The exploitation of a low-quality gas field with high CO₂ concentration is more viable through liquid CO₂ produced from cryogenic distillation technology. Despite the bright potential of the technology, there are deficiencies in handling high concentration of CO₂ at low temperature and high pressure during the blowdown condition. This study focuses on the CO₂ blowdown at a cryogenic pilot plant designed to manage high concentrations of CO₂ in the feed gas, high pressures, and low temperatures. A comprehensive design review and risk assessment using Inherent Safer Design (ISD) indexes were carried out in this study. The ISD was performed to identify the current risk level, and the critical parameters that may cause solid CO₂ formation in the piping or equipment as well as to identify mitigation measures to avoid the temperature to drop below the CO₂ freezing point during blowdown. The present findings confirmed that the initial pressure and temperature, as well as CO₂ concentration are key parameters towards significant impact on blowdown conditions. Therefore, the reduction of the feed gas pressure from 80 bar to 70 bars has minimized the Joule Thomson (JT) effect during blowdown and avoided the CO₂ solid formation in the system. Moreover, the relocation of the blowdown valve at the downstream heater resulted in a higher final temperature above the CO₂ freezing point. The ISD indexes confirmed that the cryogenic facilities are inherently safer during blowdown with the mitigation measures adopted.

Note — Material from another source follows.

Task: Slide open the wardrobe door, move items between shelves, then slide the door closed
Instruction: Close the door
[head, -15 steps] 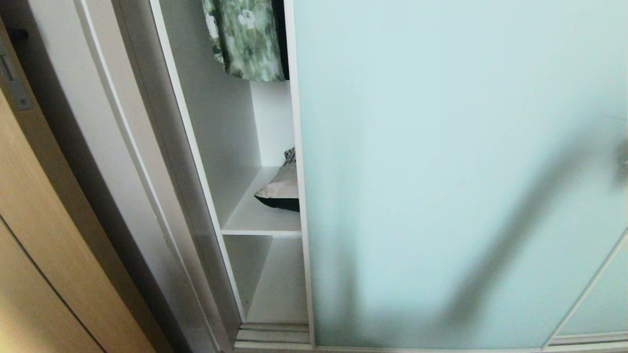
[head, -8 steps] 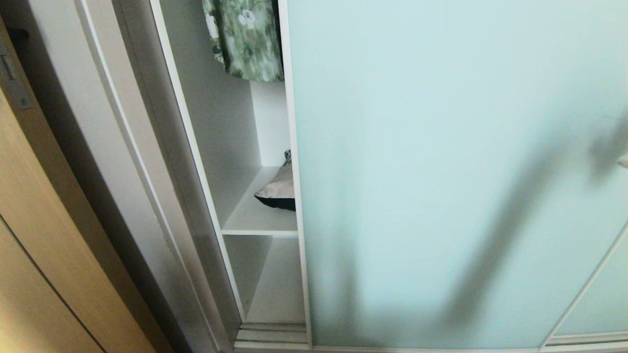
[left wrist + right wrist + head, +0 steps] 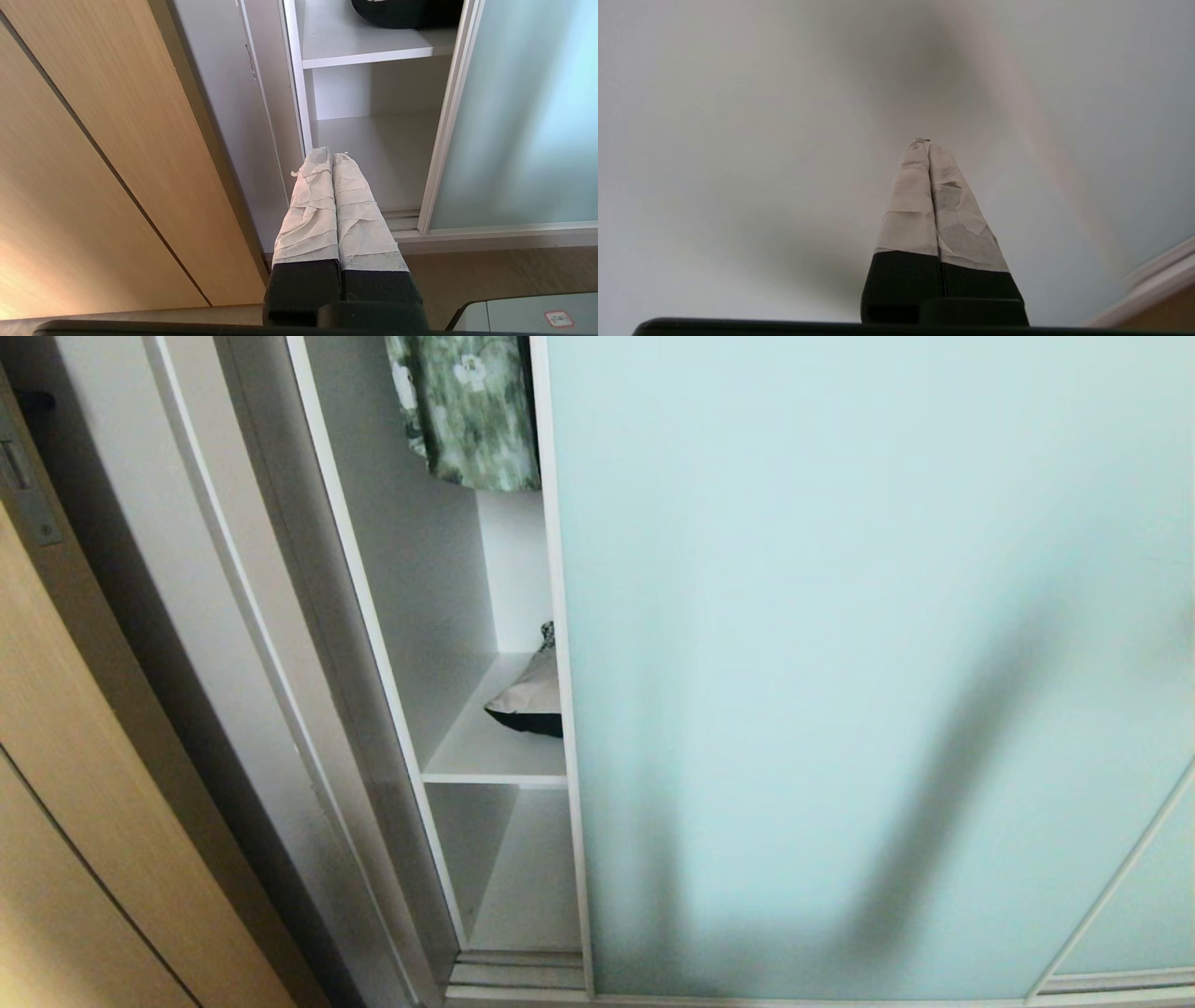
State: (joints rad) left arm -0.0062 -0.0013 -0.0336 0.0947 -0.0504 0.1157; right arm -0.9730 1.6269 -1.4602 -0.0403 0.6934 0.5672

通过低温蒸馏技术产生的液态CO ₂，开发具有高CO ₂浓度的低质量气田更加可行。尽管该技术潜力巨大，但在排污条件下，在低温和高压下处理高浓度的CO _2仍存在不足。这项研究的重点是设计用于控制高浓度CO ₂的低温试验工厂中的CO ₂排放进料气中的压力，高压和低温。在这项研究中，进行了使用固有安全设计（ISD）指标的全面设计审查和风险评估。执行ISD以确定当前的风险水平以及可能导致管道或设备中形成固体CO ₂的关键参数，并确定缓解措施，以避免在排污期间温度降至CO ₂凝固点以下。目前的发现证实了初始压力和温度以及CO ₂浓度是对排污条件产生重大影响的关键参数。因此，进料气压力从80 bar降低到70 bar，已将排污期间的焦耳汤姆森（JT）效应降至最低，并避免了系统中形成CO ₂固体。此外，排污阀在下游加热器处的重新定位导致最终温度高于CO ₂凝固点。ISD指标证实，采取了缓解措施后，低温设施在排污期间本质上更加安全。